| WORK REQUIRED |
Would you repeat each of the lines below exactly?

◇ ◇ ◇ ◇ ◇

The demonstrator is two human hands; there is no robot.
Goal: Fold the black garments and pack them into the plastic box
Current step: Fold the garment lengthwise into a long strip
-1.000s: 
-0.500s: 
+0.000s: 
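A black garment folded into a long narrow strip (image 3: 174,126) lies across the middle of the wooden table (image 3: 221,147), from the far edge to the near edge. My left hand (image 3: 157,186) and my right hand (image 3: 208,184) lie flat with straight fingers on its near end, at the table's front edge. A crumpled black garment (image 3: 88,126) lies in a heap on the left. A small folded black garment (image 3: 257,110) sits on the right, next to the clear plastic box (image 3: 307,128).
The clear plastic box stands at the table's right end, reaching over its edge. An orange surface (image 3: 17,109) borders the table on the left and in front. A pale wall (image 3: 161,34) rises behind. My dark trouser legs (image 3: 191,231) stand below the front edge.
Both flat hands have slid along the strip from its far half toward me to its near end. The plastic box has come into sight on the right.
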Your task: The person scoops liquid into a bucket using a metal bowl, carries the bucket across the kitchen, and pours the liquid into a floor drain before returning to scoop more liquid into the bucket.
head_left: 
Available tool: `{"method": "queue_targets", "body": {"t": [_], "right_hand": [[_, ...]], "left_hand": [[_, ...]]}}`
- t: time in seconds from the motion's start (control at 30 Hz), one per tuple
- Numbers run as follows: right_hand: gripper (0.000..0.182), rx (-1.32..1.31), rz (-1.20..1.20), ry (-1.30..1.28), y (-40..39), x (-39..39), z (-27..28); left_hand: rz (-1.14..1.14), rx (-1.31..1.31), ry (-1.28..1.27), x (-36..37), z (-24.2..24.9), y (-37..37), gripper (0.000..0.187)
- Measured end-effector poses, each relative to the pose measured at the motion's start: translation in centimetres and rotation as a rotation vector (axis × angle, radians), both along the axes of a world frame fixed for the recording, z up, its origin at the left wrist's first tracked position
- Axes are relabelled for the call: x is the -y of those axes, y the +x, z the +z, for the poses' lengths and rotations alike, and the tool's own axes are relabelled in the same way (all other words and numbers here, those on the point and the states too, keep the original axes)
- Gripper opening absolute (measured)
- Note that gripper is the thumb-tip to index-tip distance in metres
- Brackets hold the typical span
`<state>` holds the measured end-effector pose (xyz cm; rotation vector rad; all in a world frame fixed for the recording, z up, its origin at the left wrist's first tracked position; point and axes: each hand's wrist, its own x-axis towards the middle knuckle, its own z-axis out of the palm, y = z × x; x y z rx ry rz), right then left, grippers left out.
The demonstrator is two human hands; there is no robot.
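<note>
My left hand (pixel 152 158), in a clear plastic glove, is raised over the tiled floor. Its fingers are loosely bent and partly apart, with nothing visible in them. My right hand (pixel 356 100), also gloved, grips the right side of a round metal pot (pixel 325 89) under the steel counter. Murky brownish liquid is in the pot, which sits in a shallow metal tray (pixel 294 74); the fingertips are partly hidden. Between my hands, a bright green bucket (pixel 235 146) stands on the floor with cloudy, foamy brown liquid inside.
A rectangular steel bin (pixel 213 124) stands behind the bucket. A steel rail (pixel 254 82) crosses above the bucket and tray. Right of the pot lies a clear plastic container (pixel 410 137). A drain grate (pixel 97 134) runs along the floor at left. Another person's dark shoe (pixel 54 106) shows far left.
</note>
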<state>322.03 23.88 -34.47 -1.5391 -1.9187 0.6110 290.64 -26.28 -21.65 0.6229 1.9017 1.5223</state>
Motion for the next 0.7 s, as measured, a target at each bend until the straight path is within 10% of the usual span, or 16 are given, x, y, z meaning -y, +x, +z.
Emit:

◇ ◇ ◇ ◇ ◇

| YOUR SOLUTION |
The demonstrator is two human hands; there is no robot.
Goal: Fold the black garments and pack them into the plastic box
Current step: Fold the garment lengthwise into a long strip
-1.000s: 
-0.500s: 
+0.000s: 
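A black garment folded into a long narrow strip (image 3: 174,126) lies across the middle of the wooden table (image 3: 221,147), from the far edge to the near edge. My left hand (image 3: 157,186) and my right hand (image 3: 208,184) lie flat with straight fingers on its near end, at the table's front edge. A crumpled black garment (image 3: 88,126) lies in a heap on the left. A small folded black garment (image 3: 257,110) sits on the right, next to the clear plastic box (image 3: 307,128).
The clear plastic box stands at the table's right end, reaching over its edge. An orange surface (image 3: 17,109) borders the table on the left and in front. A pale wall (image 3: 161,34) rises behind. My dark trouser legs (image 3: 191,231) stand below the front edge.
Both flat hands have slid along the strip from its far half toward me to its near end. The plastic box has come into sight on the right.
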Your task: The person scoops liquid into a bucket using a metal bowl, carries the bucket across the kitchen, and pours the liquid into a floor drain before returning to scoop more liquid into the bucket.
head_left: 
Available tool: `{"method": "queue_targets", "body": {"t": [_], "right_hand": [[_, ...]], "left_hand": [[_, ...]]}}`
- t: time in seconds from the motion's start (control at 30 Hz), one per tuple
- Numbers run as follows: right_hand: gripper (0.000..0.182), rx (-1.32..1.31), rz (-1.20..1.20), ry (-1.30..1.28), y (-40..39), x (-39..39), z (-27..28); left_hand: rz (-1.14..1.14), rx (-1.31..1.31), ry (-1.28..1.27), x (-36..37), z (-24.2..24.9), y (-37..37), gripper (0.000..0.187)
- Measured end-effector poses, each relative to the pose measured at the motion's start: translation in centimetres and rotation as a rotation vector (axis × angle, radians), both along the axes of a world frame fixed for the recording, z up, its origin at the left wrist's first tracked position
- Axes are relabelled for the call: x is the -y of those axes, y the +x, z the +z, for the poses' lengths and rotations alike, and the tool's own axes are relabelled in the same way (all other words and numbers here, those on the point and the states too, keep the original axes)
- Gripper opening absolute (measured)
- Note that gripper is the thumb-tip to index-tip distance in metres
- Brackets hold the typical span
`<state>` holds the measured end-effector pose (xyz cm; rotation vector rad; all in a world frame fixed for the recording, z up, its origin at the left wrist's first tracked position; point and axes: each hand's wrist, its own x-axis towards the middle knuckle, its own z-axis out of the palm, y = z × x; x y z rx ry rz), right then left, grippers left out.
The demonstrator is two human hands; there is no robot.
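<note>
My left hand (pixel 152 158), in a clear plastic glove, is raised over the tiled floor. Its fingers are loosely bent and partly apart, with nothing visible in them. My right hand (pixel 356 100), also gloved, grips the right side of a round metal pot (pixel 325 89) under the steel counter. Murky brownish liquid is in the pot, which sits in a shallow metal tray (pixel 294 74); the fingertips are partly hidden. Between my hands, a bright green bucket (pixel 235 146) stands on the floor with cloudy, foamy brown liquid inside.
A rectangular steel bin (pixel 213 124) stands behind the bucket. A steel rail (pixel 254 82) crosses above the bucket and tray. Right of the pot lies a clear plastic container (pixel 410 137). A drain grate (pixel 97 134) runs along the floor at left. Another person's dark shoe (pixel 54 106) shows far left.
</note>
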<state>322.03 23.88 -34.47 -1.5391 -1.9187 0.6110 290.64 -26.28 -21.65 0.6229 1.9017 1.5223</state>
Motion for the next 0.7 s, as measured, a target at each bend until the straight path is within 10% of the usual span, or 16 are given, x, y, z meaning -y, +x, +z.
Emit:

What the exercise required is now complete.